■ **TASK OBJECTIVE**: Your reply should contain only the line with "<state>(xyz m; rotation" and the lines after it through the end of the data, each written out exactly.

■ **INPUT DATA**:
===

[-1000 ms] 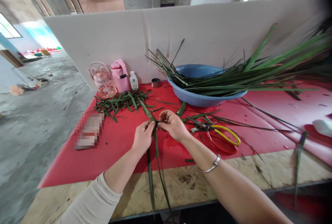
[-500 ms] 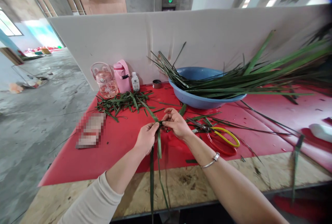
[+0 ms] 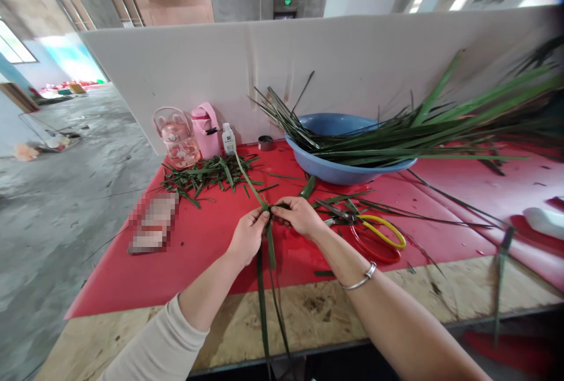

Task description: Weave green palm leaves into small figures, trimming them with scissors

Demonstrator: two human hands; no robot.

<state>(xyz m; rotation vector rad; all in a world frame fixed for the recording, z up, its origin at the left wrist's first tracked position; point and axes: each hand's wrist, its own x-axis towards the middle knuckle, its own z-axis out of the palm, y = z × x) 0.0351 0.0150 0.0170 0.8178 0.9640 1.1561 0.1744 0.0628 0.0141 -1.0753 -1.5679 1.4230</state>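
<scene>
Between thumb and fingers, my left hand (image 3: 250, 233) pinches several green leaf strips (image 3: 271, 249). Some of their ends hang down past the table's front edge, and one pale strip sticks up and away toward the bottles. My right hand (image 3: 298, 216) is closed at the same spot, thumb and forefinger pinching the strips where they cross. Fingers cover most of the crossing, so its shape is hidden. Just right of my right hand lie scissors (image 3: 352, 219) with one yellow and one red handle, on top of loose strips.
Long green leaves overhang a blue basin (image 3: 352, 175) at the back. Cut leaf scraps (image 3: 207, 178) lie left of it, before a pink bottle (image 3: 206, 134), a clear pink bottle (image 3: 178, 143) and a small white bottle (image 3: 228, 140). A blurred flat object (image 3: 154, 222) lies at left.
My right hand's fingers have lowered and closed in on the strips beside my left thumb. The pale strip now points up more steeply, and the hanging ends have swung slightly.
</scene>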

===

■ **ANSWER FOR THE TASK**:
<state>(xyz m; rotation vector rad; all in a world frame fixed for the recording, z up, its origin at the left wrist's first tracked position; point and axes: each hand's wrist, its own x-axis towards the middle knuckle, its own z-axis out of the palm, y = z × x) 0.0351 0.0150 0.0170 0.8178 0.9640 1.1561 0.1744 0.0628 0.0141 -1.0753 -1.5679 1.4230</state>
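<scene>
Between thumb and fingers, my left hand (image 3: 250, 233) pinches several green leaf strips (image 3: 271, 249). Some of their ends hang down past the table's front edge, and one pale strip sticks up and away toward the bottles. My right hand (image 3: 298, 216) is closed at the same spot, thumb and forefinger pinching the strips where they cross. Fingers cover most of the crossing, so its shape is hidden. Just right of my right hand lie scissors (image 3: 352, 219) with one yellow and one red handle, on top of loose strips.
Long green leaves overhang a blue basin (image 3: 352, 175) at the back. Cut leaf scraps (image 3: 207, 178) lie left of it, before a pink bottle (image 3: 206, 134), a clear pink bottle (image 3: 178, 143) and a small white bottle (image 3: 228, 140). A blurred flat object (image 3: 154, 222) lies at left.
My right hand's fingers have lowered and closed in on the strips beside my left thumb. The pale strip now points up more steeply, and the hanging ends have swung slightly.
</scene>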

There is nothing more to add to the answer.